- **What this task involves**
Only lines containing the string "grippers" belong in the answer; find them in the records and copy them.

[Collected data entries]
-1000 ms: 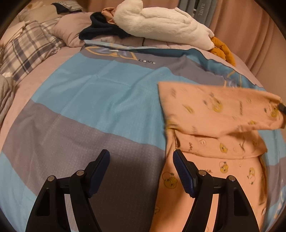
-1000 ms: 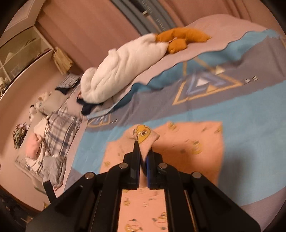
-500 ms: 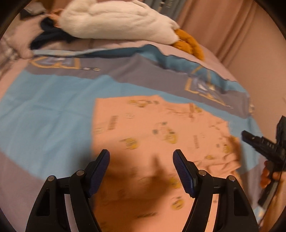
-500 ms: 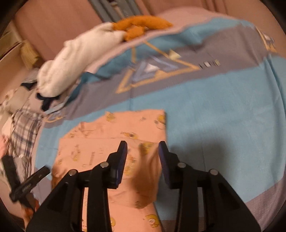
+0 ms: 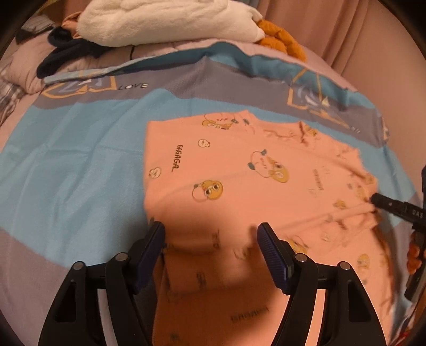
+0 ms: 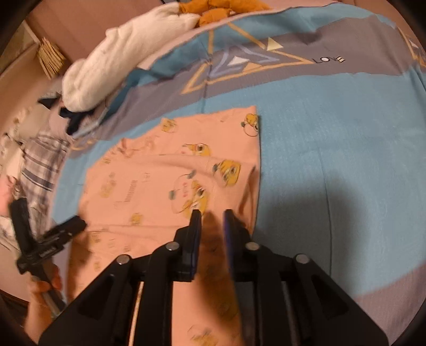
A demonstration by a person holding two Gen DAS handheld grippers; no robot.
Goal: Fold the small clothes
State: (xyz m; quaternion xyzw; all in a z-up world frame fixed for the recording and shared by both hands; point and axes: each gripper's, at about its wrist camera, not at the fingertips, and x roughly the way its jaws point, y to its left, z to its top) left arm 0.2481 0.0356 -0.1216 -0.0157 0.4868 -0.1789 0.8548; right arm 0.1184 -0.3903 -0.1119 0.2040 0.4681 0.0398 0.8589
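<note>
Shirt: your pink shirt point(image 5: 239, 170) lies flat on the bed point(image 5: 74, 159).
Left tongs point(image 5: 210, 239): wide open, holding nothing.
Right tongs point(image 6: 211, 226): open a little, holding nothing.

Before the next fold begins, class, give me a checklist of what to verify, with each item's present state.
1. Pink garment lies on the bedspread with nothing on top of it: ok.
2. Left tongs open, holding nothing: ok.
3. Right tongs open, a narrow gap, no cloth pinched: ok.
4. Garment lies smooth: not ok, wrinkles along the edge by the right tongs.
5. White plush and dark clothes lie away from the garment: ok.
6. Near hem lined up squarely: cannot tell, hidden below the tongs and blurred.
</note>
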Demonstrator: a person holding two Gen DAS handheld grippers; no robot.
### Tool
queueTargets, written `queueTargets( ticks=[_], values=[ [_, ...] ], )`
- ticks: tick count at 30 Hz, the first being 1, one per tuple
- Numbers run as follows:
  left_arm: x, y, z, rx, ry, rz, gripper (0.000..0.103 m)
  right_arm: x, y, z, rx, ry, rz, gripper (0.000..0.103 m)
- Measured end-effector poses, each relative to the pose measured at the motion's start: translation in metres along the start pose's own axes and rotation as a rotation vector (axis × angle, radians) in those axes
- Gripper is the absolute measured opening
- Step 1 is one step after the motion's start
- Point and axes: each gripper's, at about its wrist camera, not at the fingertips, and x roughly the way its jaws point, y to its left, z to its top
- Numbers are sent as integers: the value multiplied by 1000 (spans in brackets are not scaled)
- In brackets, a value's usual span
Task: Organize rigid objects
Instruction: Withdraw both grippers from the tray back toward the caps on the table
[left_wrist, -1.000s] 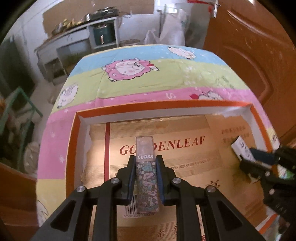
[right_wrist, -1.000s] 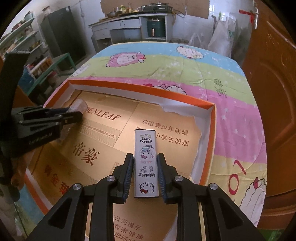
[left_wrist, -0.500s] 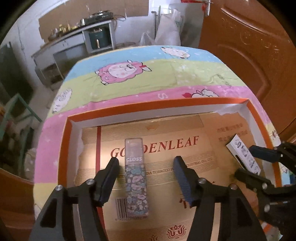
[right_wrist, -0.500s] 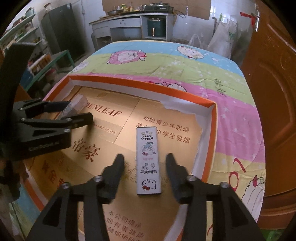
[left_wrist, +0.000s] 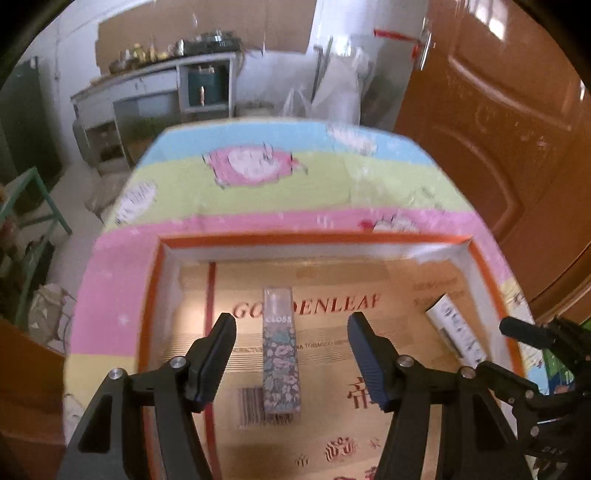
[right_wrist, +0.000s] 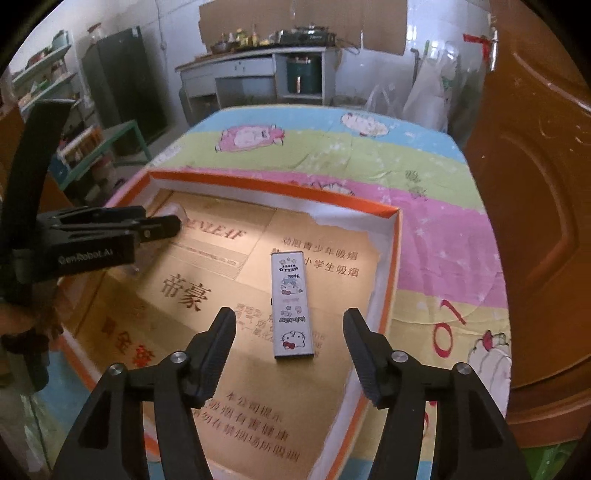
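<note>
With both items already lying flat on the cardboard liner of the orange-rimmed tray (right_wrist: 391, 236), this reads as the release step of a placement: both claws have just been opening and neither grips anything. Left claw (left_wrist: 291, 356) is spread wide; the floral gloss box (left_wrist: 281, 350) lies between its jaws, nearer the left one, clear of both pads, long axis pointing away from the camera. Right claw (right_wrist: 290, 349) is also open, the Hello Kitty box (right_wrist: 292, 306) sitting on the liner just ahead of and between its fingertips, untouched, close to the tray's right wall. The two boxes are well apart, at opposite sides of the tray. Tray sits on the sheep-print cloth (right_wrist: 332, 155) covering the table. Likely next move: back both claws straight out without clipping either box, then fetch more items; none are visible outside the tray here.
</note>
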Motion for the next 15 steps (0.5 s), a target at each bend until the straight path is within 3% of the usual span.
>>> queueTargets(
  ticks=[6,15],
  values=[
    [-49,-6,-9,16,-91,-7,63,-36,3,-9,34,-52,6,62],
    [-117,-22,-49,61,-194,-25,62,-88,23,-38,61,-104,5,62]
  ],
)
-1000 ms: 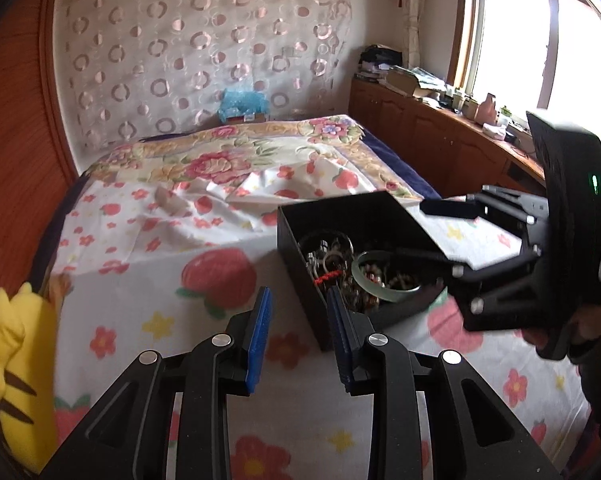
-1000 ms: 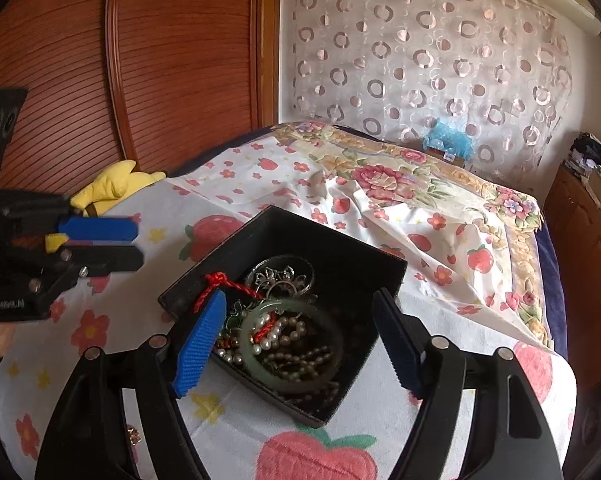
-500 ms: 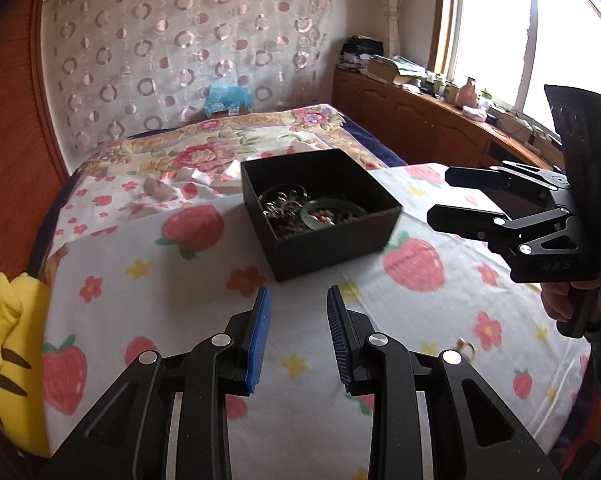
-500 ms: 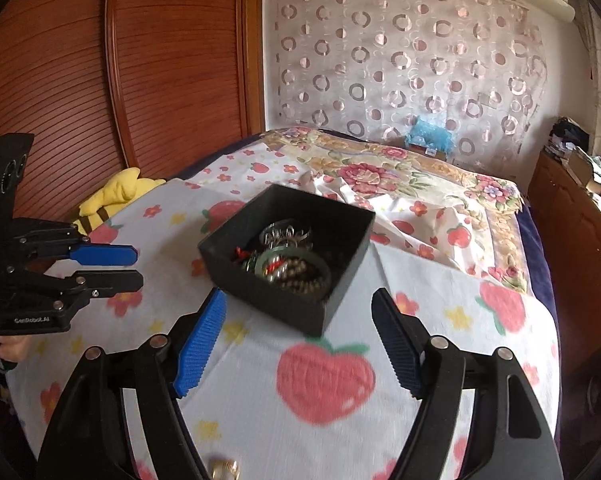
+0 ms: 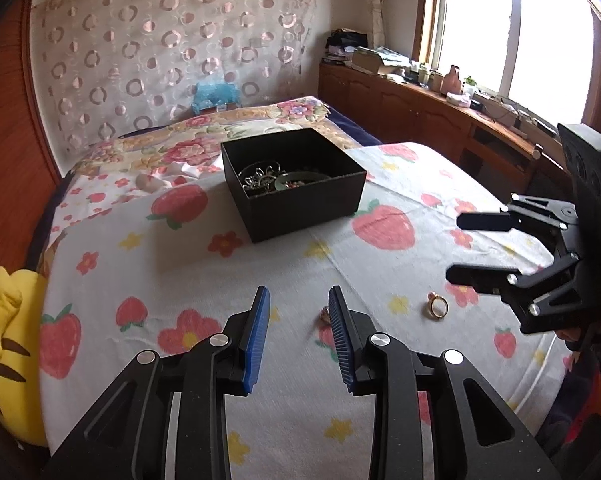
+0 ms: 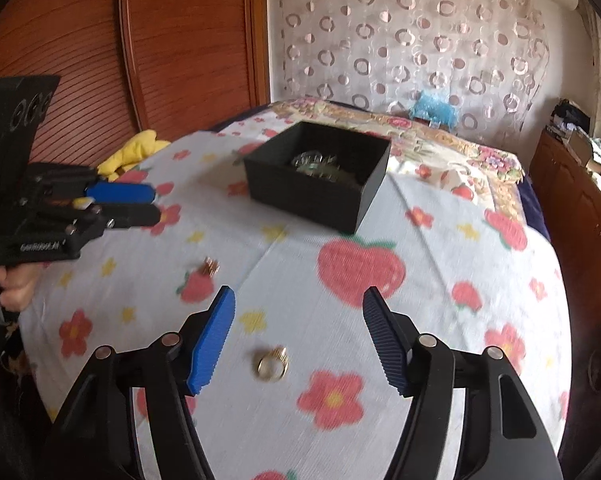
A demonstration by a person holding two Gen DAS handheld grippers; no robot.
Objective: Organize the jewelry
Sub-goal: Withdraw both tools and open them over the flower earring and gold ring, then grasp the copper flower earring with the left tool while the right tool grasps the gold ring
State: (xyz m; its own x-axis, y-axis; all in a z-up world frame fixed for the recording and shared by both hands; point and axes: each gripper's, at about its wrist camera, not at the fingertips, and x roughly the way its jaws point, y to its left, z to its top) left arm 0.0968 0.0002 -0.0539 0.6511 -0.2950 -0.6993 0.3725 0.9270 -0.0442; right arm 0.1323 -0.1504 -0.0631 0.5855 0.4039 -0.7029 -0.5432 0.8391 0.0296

- **Your solution**
A demonstration by a person holding two Gen DAS handheld grippers; no robot.
Demonstrator: a person holding two Gen DAS handheld grippers; no robot.
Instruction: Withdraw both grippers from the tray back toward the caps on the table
A demonstration by a person holding two Gen DAS handheld grippers; no robot.

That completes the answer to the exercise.